Hi, It's 64-bit machine with 1 core. Thanks.

-Suijian


User 14 | 5/28/2014, 9:25:03 PM

GraphLab Create v0.2 requires at least 2 cores. However, the problem is solved in v0.3 which will be out soon. Stay in touch!


User 327 | 5/28/2014, 9:56:31 PM

ok. I see. Thanks!


User 14 | 5/29/2014, 12:09:35 AM

Hi Suijian,

We just released 0.3 this afternoon. Give it a try and let us know how it goes.

Best, -jay


User 327 | 5/29/2014, 3:24:32 PM

Hi, Jay, I installed this 0.3 version and it works, localserver could be started now. However when I tried to run the example of Logistic Regression as in http://graphlab.com/products/create/docs/graphlab.toolkits.regression.html:

from graphlab import logisticregression, SFrame data = SFrame('train-admissions-data.csv') m = logisticregression.create(data, response='admission', predictors=['GPA', 'SAT-score', 'essay-score']) testdata = SFrame('test-admissions-data.csv') predictions = m.predict(testdata) print predictions:

it failed as: TypeError: create() got an unexpected keyword argument 'response'

Not sure what's the problem.

Best, -Suijian


User 14 | 5/29/2014, 3:44:02 PM

There is a known issue that creating SFrame from csv has trouble with 1 core. We have a fix in a newer version which I can send you individually. Sorry about the inconvenience.
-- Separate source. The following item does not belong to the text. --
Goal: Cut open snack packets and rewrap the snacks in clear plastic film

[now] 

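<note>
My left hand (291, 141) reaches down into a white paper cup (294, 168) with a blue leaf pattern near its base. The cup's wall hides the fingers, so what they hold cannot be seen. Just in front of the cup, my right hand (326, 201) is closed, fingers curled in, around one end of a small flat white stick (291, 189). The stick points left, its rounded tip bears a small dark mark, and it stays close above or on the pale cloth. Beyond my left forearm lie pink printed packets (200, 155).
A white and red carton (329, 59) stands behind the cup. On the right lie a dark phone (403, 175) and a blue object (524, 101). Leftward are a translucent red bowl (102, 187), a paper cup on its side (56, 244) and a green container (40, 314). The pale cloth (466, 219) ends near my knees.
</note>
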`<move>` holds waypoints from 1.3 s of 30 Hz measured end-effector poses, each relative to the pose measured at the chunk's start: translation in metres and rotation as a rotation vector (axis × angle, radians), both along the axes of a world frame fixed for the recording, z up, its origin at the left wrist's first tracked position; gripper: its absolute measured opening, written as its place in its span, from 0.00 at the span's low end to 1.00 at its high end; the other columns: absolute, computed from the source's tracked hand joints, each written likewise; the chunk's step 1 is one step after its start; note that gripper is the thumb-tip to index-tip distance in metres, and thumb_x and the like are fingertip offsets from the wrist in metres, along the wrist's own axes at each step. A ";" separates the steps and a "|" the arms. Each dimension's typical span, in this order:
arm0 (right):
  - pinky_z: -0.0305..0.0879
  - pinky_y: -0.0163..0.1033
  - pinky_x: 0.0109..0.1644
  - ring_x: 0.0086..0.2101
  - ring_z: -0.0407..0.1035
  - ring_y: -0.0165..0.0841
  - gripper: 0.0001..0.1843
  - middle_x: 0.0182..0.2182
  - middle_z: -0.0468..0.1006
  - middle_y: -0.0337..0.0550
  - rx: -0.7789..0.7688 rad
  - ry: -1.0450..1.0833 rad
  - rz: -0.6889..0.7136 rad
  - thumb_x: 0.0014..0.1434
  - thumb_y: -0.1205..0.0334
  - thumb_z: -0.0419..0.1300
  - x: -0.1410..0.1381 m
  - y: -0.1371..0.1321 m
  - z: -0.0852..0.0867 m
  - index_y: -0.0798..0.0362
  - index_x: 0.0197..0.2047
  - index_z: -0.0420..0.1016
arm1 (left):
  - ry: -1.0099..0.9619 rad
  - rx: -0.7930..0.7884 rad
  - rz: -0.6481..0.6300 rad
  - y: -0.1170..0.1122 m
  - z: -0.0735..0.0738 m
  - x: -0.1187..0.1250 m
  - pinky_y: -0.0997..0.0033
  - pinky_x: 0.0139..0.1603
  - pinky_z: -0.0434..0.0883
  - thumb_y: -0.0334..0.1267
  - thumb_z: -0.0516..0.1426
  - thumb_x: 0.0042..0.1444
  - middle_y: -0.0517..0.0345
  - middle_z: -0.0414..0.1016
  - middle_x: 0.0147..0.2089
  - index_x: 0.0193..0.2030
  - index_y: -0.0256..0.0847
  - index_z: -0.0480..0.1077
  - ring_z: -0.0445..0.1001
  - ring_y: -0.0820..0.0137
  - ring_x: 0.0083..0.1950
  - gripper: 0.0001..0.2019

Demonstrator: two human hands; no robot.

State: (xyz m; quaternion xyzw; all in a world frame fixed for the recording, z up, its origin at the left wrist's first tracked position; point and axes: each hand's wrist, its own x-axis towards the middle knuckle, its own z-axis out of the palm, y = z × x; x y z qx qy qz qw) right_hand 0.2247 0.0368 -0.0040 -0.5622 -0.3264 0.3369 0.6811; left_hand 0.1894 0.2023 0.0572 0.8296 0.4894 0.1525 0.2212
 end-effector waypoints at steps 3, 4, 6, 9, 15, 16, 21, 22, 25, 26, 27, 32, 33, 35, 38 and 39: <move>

User 327 | 5/29/2014, 3:51:04 PM

Thanks Jay! By the way, what's exactly is format of the input dataset? I think it should looks like the following: $cat input.csv "Target","Feature1","Feature2",...,"FeatureN" 1, 0.2, 0.5,...,1.2 0, 0.3, 0.8,..., 0.9 ......

Best -Suijian


User 14 | 5/29/2014, 6:44:45 PM

Yes, the default input format is a standard csv file.


User 14 | 5/29/2014, 6:59:12 PM

Hi Suijian,

I've attached GraphLab-Create 0.3.01 with the bug fix. To install it, you can do "pip install YOURDOWNLOADFOLDER/Graphlab-Create-0.3.01.tar.gz". If you installed the previous GraphLab-Create in a virtualenv, make sure you install this one in the same environment.

Also here is a csv format dataset that you can download to try out the logistic regression. http://archive.ics.uci.edu/ml/machine-learning-databases/wine/wine.data

However, the csv file does not have header, so to do it you will need to tweak the code as follows: data = SFrame.readcsv('wine.data', header=False, columntypehints=float) m = logisticregression.create(data, target='X1', features=['X2', 'X3', 'X4'])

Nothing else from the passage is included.